2010-07-19, World Bank

Disputes between citizens or businesses and the State about respective rights and duties are at the core of administrative law. The ability for citizens and businesses to hold Government accountable for acting within the rule of law is a key element of good governance. It provides legal certainty and guarantees predictable and rule-based implementation of legal and regulatory frameworks across different sectors. It also provides Government with effective mechanisms to enforce these frameworks. An effective administrative justice system is therefore a crucial element to make sure all players follow the rules of the game. As such, it is an important aspect of a sound investment climate. The Turkish Ministry of Justice has identified the absence of pre-trial procedures in the administrative justice system as a major obstacle to the efficient and effective delivery of judicial services to citizens, businesses, and the state. There are widespread complaints that administrative judges crumble after a heavy workload and that certain types of cases may be more effectively dealt with outside of the courts. This will make dispute resolution for citizens, businesses, and the state more effective and will alleviate the workload of the administrative courts.

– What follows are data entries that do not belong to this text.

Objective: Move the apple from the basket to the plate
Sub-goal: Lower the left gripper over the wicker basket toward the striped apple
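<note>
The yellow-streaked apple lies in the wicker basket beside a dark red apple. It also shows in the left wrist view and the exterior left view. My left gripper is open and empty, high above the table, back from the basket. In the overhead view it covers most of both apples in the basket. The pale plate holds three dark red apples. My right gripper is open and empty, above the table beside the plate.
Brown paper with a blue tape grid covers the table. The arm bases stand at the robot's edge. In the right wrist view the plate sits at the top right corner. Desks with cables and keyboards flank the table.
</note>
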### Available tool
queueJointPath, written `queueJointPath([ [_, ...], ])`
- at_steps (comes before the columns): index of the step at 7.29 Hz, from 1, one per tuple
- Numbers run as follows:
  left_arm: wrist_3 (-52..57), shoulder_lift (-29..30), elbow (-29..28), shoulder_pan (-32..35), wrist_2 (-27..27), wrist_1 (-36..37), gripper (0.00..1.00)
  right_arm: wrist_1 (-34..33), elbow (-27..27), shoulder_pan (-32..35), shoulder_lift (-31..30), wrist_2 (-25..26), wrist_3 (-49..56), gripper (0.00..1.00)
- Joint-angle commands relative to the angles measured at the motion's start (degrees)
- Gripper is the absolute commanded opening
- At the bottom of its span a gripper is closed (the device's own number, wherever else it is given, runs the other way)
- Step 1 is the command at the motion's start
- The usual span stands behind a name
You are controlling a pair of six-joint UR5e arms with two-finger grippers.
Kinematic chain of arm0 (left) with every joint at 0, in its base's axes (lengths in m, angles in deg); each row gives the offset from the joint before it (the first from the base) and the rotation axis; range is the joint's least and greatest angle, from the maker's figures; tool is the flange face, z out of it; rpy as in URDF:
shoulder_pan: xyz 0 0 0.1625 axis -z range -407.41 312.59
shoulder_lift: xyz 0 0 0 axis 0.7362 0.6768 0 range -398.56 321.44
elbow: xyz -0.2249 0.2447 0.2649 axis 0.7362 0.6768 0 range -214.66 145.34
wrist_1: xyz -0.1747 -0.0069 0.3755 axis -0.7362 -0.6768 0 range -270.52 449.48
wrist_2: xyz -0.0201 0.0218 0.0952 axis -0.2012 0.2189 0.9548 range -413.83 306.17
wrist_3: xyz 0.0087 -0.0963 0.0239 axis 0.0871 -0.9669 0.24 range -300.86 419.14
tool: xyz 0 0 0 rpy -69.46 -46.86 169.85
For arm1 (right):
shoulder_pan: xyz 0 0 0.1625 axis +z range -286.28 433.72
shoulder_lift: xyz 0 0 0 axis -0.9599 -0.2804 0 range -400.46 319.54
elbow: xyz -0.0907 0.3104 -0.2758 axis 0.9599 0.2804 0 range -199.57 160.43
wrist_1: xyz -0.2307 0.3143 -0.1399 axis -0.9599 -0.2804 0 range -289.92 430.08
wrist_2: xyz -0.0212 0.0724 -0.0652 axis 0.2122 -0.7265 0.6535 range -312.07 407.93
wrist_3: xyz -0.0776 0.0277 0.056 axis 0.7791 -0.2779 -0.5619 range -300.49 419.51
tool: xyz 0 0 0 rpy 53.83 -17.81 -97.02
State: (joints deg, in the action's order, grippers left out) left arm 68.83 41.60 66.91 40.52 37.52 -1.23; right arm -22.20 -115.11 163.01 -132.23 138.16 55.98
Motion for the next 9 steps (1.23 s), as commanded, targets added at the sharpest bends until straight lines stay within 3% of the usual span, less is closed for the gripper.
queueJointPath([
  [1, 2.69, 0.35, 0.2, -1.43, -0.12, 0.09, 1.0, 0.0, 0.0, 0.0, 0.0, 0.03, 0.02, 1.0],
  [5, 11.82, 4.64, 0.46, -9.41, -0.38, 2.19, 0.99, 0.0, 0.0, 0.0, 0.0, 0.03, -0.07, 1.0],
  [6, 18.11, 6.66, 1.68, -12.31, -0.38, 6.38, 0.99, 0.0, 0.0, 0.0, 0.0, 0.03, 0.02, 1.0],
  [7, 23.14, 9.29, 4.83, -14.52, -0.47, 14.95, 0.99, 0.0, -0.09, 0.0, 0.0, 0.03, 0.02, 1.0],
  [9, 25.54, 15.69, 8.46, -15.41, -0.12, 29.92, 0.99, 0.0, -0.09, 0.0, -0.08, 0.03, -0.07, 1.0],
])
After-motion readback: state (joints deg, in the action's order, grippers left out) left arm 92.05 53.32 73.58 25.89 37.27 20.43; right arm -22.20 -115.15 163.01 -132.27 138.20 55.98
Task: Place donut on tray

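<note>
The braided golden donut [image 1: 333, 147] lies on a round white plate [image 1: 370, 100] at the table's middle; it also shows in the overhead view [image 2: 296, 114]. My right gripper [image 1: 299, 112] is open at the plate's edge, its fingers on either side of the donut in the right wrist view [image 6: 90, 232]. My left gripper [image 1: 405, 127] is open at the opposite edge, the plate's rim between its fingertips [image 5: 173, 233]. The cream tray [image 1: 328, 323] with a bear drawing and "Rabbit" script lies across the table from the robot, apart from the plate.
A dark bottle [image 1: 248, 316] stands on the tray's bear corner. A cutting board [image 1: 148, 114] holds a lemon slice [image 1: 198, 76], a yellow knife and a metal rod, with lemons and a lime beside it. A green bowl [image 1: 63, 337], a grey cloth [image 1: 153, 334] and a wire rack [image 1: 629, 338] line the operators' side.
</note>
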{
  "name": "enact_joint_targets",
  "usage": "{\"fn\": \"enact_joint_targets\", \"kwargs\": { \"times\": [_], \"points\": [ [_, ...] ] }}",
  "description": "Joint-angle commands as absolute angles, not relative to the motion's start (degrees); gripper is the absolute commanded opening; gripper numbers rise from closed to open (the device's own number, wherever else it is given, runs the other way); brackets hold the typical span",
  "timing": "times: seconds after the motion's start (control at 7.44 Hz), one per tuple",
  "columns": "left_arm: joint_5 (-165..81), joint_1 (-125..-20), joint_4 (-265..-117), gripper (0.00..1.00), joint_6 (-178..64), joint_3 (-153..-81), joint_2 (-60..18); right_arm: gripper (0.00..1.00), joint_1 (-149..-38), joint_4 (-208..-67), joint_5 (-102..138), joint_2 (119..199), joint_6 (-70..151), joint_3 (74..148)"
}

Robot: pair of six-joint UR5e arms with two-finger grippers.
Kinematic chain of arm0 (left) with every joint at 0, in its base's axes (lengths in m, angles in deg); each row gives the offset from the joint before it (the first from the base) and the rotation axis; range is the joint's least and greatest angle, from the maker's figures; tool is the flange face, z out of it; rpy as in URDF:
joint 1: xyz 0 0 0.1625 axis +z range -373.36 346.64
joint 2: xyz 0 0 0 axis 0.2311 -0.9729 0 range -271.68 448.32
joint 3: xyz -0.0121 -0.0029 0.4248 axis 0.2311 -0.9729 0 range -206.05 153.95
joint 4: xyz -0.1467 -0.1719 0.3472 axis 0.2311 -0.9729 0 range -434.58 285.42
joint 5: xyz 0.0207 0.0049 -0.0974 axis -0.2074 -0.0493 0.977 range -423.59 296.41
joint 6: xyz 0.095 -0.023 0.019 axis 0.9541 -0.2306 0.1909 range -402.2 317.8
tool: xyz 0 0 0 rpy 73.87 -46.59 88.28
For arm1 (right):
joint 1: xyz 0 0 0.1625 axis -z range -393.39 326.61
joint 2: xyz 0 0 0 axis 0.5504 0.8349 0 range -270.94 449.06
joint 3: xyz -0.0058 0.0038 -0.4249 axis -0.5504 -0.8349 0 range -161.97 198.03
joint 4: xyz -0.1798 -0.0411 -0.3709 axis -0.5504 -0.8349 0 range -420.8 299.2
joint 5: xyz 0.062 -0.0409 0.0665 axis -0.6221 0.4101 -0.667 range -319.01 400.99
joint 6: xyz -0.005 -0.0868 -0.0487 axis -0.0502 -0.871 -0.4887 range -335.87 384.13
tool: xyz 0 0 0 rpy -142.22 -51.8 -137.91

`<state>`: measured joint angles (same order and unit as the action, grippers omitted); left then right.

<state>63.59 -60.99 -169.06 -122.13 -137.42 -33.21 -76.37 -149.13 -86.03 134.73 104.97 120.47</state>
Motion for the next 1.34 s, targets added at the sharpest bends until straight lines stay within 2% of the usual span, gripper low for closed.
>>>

Current dysfunctions also affect Turkey's ability to live up to its commitments under the European convention for human rights. Its article six grants those seeking justice the right to a fair trial within reasonable time. Citizens and businesses bring complaints to the European court of human rights which has the power to condemn signatory states for non-compliance. This has financial implications as a country found in violation of this convention has to pay compensation. Beyond the financial implications, though, it negatively affects the image of the Turkish justice system abroad and particularly in Europe, which casts a cloud over European Union accession negotiations.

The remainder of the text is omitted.